EXERCISE
Please return every line of the records below that contains the word "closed".

(Dataset entries)
──────

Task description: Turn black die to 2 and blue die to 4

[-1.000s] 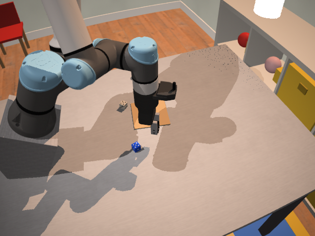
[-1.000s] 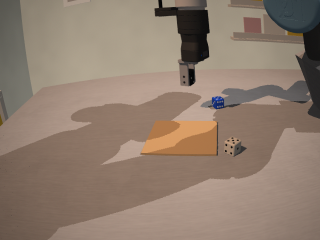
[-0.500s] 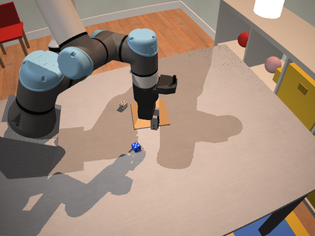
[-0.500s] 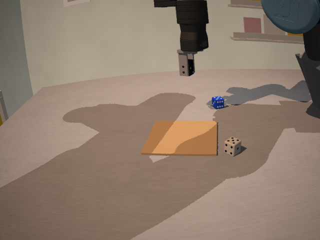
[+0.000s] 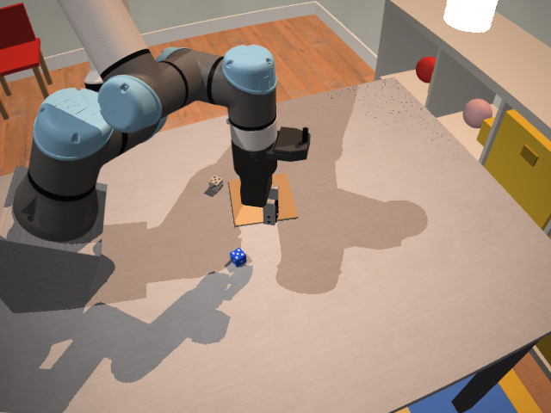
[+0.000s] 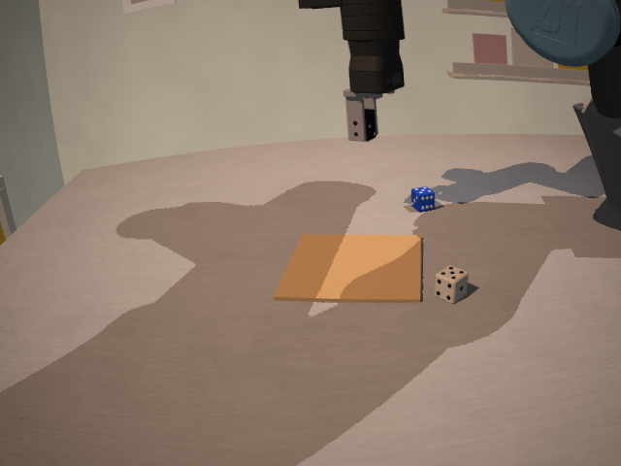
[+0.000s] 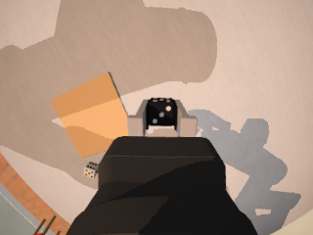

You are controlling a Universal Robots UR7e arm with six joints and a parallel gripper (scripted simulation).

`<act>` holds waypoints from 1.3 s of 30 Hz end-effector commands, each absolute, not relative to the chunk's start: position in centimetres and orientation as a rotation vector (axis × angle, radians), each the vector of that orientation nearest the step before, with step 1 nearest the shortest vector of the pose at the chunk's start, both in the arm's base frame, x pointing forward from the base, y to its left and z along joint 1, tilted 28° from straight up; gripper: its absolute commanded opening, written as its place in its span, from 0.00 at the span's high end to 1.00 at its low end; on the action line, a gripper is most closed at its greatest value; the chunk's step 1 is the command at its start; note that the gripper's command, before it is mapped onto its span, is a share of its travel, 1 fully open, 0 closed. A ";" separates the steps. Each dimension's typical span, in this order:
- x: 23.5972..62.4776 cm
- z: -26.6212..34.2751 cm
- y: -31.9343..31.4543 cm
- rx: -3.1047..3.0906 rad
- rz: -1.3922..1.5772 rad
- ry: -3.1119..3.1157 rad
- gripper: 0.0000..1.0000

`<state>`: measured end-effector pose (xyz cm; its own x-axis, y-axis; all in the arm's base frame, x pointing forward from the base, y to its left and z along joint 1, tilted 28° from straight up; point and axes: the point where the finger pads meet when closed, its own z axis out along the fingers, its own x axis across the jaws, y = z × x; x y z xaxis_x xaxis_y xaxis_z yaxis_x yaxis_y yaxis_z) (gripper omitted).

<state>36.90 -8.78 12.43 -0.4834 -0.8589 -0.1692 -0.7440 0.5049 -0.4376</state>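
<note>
Jaws (image 5: pixel 270 206) (image 6: pixel 362 117) grip the black die (image 7: pixel 161 114) above the table (image 5: pixel 378 311) (image 6: pixel 225 361) (image 7: pixel 254 59); the blue die (image 5: pixel 238 257) (image 6: pixel 422 199) lies off the orange mat (image 5: pixel 286 195) (image 6: pixel 361 268) (image 7: pixel 93 122).

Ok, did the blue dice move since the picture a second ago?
No, the blue die sits in the same spot beyond the orange mat.
</note>
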 end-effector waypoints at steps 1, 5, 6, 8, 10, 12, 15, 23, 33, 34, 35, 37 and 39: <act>36.9 12.5 -8.8 -1.332 -0.436 2.386 0.51; 36.9 12.5 -8.8 -1.332 -0.436 2.386 0.51; 36.9 12.5 -8.8 -1.332 -0.436 2.386 0.51; 36.9 12.5 -8.8 -1.332 -0.436 2.386 0.51; 36.9 12.5 -8.8 -1.332 -0.436 2.386 0.51; 36.9 12.5 -8.8 -1.330 -0.435 2.387 0.51; 36.9 12.5 -8.8 -1.320 -0.433 2.391 0.51; 36.9 12.5 -8.9 -1.261 -0.420 2.417 0.51; 37.1 12.5 -9.2 -1.012 -0.362 2.511 0.51; 37.1 12.5 -9.2 -1.012 -0.362 2.511 0.51; 37.1 12.5 -9.2 -1.012 -0.362 2.511 0.51; 37.1 12.5 -9.3 -0.938 -0.345 2.534 0.51; 37.2 12.5 -9.4 -0.857 -0.326 2.557 0.51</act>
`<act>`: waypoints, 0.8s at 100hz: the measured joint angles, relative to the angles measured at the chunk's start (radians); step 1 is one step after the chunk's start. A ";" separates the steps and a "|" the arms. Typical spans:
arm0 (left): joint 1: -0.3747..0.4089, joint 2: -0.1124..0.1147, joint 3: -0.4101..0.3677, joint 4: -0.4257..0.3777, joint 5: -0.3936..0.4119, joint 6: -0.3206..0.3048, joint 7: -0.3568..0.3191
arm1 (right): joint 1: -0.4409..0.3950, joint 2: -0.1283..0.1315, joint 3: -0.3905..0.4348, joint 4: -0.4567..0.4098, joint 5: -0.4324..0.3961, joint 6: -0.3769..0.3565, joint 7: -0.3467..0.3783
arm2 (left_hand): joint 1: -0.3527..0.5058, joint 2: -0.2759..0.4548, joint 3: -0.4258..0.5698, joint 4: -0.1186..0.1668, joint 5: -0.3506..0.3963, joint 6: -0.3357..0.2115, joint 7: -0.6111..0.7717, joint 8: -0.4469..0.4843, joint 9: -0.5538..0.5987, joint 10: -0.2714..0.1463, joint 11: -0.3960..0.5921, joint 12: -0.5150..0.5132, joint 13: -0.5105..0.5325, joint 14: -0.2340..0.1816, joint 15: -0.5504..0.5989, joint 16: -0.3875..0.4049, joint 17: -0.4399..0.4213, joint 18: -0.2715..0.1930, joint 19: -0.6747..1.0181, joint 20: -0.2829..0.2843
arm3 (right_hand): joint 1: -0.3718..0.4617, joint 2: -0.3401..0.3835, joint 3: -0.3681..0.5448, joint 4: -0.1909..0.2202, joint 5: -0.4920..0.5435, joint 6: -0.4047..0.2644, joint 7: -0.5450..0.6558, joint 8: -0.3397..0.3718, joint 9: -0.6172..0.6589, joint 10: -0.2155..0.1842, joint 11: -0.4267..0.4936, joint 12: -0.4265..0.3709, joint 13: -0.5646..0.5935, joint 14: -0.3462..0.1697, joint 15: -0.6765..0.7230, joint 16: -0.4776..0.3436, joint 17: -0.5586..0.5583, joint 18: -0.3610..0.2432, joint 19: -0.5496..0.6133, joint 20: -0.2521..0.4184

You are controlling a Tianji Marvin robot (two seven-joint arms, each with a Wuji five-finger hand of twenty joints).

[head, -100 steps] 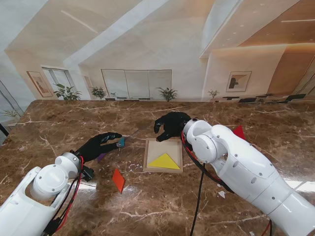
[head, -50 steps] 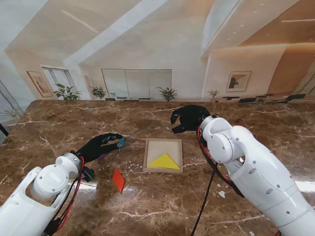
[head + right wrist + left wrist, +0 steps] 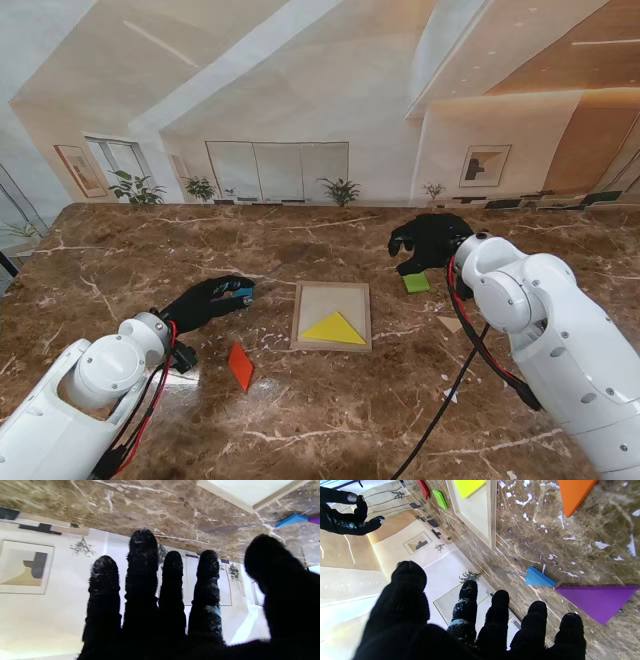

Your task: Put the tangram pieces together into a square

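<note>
A wooden tray (image 3: 308,318) lies mid-table and holds a yellow triangle (image 3: 334,328) in its nearer half. An orange piece (image 3: 240,366) rests left of the tray, nearer to me. My left hand (image 3: 210,298) hovers open over the table left of the tray. A blue triangle (image 3: 538,578) and a purple triangle (image 3: 597,602) lie just beyond its fingertips (image 3: 498,598). A green piece (image 3: 416,282) sits right of the tray, and my right hand (image 3: 430,240) hangs open just beyond it, holding nothing. The left wrist view also shows a red piece (image 3: 423,488) past the green piece (image 3: 440,498).
A small pale triangular shape (image 3: 450,323) lies on the marble to the right of the tray, near my right forearm. Red and black cables hang from both arms. The polished dark table mirrors the room.
My right hand has swung right, from the tray's far edge to beyond the green piece, which is now uncovered. My left hand has barely shifted.
</note>
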 measured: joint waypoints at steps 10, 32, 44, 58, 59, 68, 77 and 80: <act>-0.004 0.000 0.007 0.000 0.001 0.010 -0.004 | -0.014 0.007 0.034 -0.003 -0.002 -0.015 0.026 | 0.000 0.000 0.000 0.000 0.000 0.000 0.000 0.000 0.000 0.000 0.000 0.000 0.000 0.000 0.000 0.000 0.000 0.000 0.000 0.000 | 0.001 -0.021 0.008 -0.001 -0.002 -0.008 -0.003 0.001 -0.022 -0.008 -0.016 -0.013 -0.012 0.000 -0.018 -0.003 -0.003 -0.005 -0.009 0.000; -0.013 0.000 0.019 0.001 0.001 0.022 -0.005 | -0.018 0.017 0.059 0.020 -0.027 -0.027 0.024 | 0.000 0.000 0.000 0.000 0.000 0.000 0.000 0.000 0.000 0.000 0.000 0.000 0.000 0.000 0.000 0.000 0.000 0.000 0.000 0.000 | 0.022 -0.041 0.012 -0.001 -0.045 -0.035 -0.026 0.003 -0.063 -0.009 -0.037 -0.032 -0.052 -0.001 -0.040 -0.005 -0.023 -0.007 -0.012 0.000; -0.019 0.000 0.025 0.002 -0.002 0.026 -0.006 | -0.008 0.018 0.059 0.060 -0.047 -0.031 0.000 | 0.000 0.000 0.000 0.000 0.000 0.000 0.000 0.000 0.000 0.000 0.000 0.000 0.000 0.000 0.000 0.000 0.000 0.000 0.000 0.000 | 0.021 -0.041 0.013 -0.005 -0.083 -0.037 -0.029 0.003 -0.073 -0.010 -0.036 -0.040 -0.060 -0.001 -0.043 -0.005 -0.028 -0.008 -0.018 0.000; -0.030 0.000 0.033 0.009 -0.009 0.036 -0.012 | 0.014 0.020 0.045 0.114 -0.071 -0.025 -0.022 | 0.000 0.000 0.000 0.000 0.000 0.000 0.000 0.000 0.000 0.000 0.000 0.000 0.000 0.000 0.000 0.000 0.000 0.000 0.000 0.000 | 0.021 -0.041 0.013 -0.005 -0.118 -0.042 -0.056 0.004 -0.082 -0.009 -0.015 -0.040 -0.061 -0.001 -0.050 -0.005 -0.029 -0.008 -0.022 0.000; -0.031 0.000 0.033 0.010 -0.009 0.036 -0.012 | 0.016 0.020 0.043 0.117 -0.071 -0.022 -0.024 | 0.000 0.000 0.000 0.000 0.000 0.000 0.000 0.000 0.000 0.000 0.000 0.000 0.000 0.000 0.000 0.000 0.000 0.000 0.000 0.000 | 0.021 -0.041 0.013 -0.005 -0.126 -0.043 -0.046 0.004 -0.082 -0.009 -0.013 -0.040 -0.061 -0.001 -0.050 -0.005 -0.029 -0.008 -0.022 0.000; -0.038 -0.001 0.037 0.017 -0.018 0.041 -0.013 | 0.034 0.020 0.020 0.149 -0.075 0.031 -0.053 | 0.000 0.000 0.000 0.000 0.000 0.000 0.000 0.000 0.000 0.000 0.000 0.000 0.000 0.000 0.000 0.000 0.000 0.000 0.000 0.000 | 0.021 -0.041 0.011 -0.005 -0.154 -0.048 -0.061 0.004 -0.094 -0.006 -0.001 -0.039 -0.072 -0.001 -0.052 -0.005 -0.030 -0.008 -0.022 0.001; -0.043 -0.001 0.039 0.022 -0.023 0.043 -0.013 | 0.054 0.020 0.002 0.181 -0.078 0.070 -0.067 | 0.000 0.000 -0.001 0.000 0.000 0.000 0.000 0.000 0.000 0.000 0.000 0.000 0.000 0.000 0.000 0.000 0.000 0.000 0.000 0.000 | 0.021 -0.041 0.003 -0.005 -0.163 -0.049 -0.068 0.003 -0.094 0.001 0.006 -0.038 -0.072 -0.001 -0.052 -0.005 -0.030 -0.008 -0.022 0.001; -0.044 -0.001 0.039 0.023 -0.025 0.044 -0.013 | 0.062 0.019 -0.003 0.192 -0.078 0.075 -0.068 | 0.000 0.000 -0.001 0.000 0.000 0.000 0.000 0.000 0.000 0.000 0.000 0.000 0.000 0.000 0.000 0.000 0.000 0.000 0.000 0.000 | 0.021 -0.041 0.001 -0.005 -0.163 -0.050 -0.068 0.003 -0.094 0.001 0.008 -0.038 -0.072 -0.001 -0.053 -0.005 -0.031 -0.008 -0.022 0.001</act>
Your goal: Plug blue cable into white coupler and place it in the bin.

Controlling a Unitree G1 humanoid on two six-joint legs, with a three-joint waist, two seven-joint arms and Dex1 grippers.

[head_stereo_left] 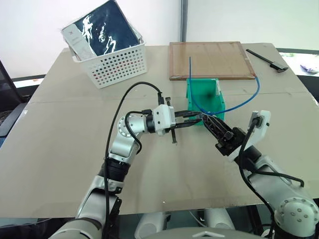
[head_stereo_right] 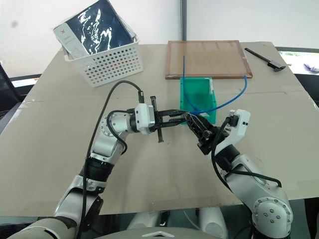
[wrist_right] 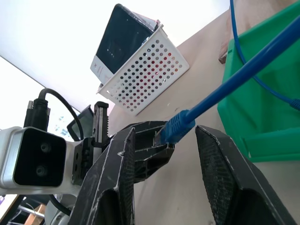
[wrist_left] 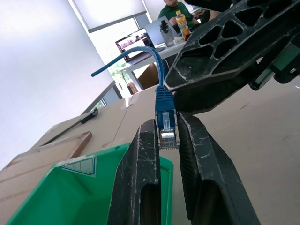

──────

SOLUTION FOR THIS EXERCISE
`<act>` holds waypoints from 1.3 s of 30 Hz end-effector commands, each absolute, not relative to the chunk's start: position in centimetres and orientation as a rotation vector (axis × angle, radians), each the vector of that orientation nearest the step before, with step 1 nearest the shortest vector of the pose at the chunk's start, both in the arm's base frame, x pointing forward from the base, y to its left and z along joint 1, tilted 28° from straight up; gripper: its absolute commanded opening, written as its place in its span, from 0.00 at the span's high end to 1.00 at its low end; on the action line, a gripper is most closed at its greatest value; the chunk's step 1 is the command at its start; note that the gripper's command, before it is mapped onto its span, is a share of its travel, 1 fully open, 0 closed. A ";" separates the steps. Each dimension's typical span, in this order:
`<state>`: measured end-effector pose (xyz cm; its own x-axis, y-axis; all in the arm's base frame, x pointing forward from the base, y to its left and z along joint 1, tilted 28° from straight up; point and axes: the point where the finger pads meet when closed, its own z axis out along the fingers, its own x axis across the jaws, y = z × x; x y z xaxis_x xaxis_y xaxis_z yaxis_x yaxis_y yaxis_z) (gripper omitted).

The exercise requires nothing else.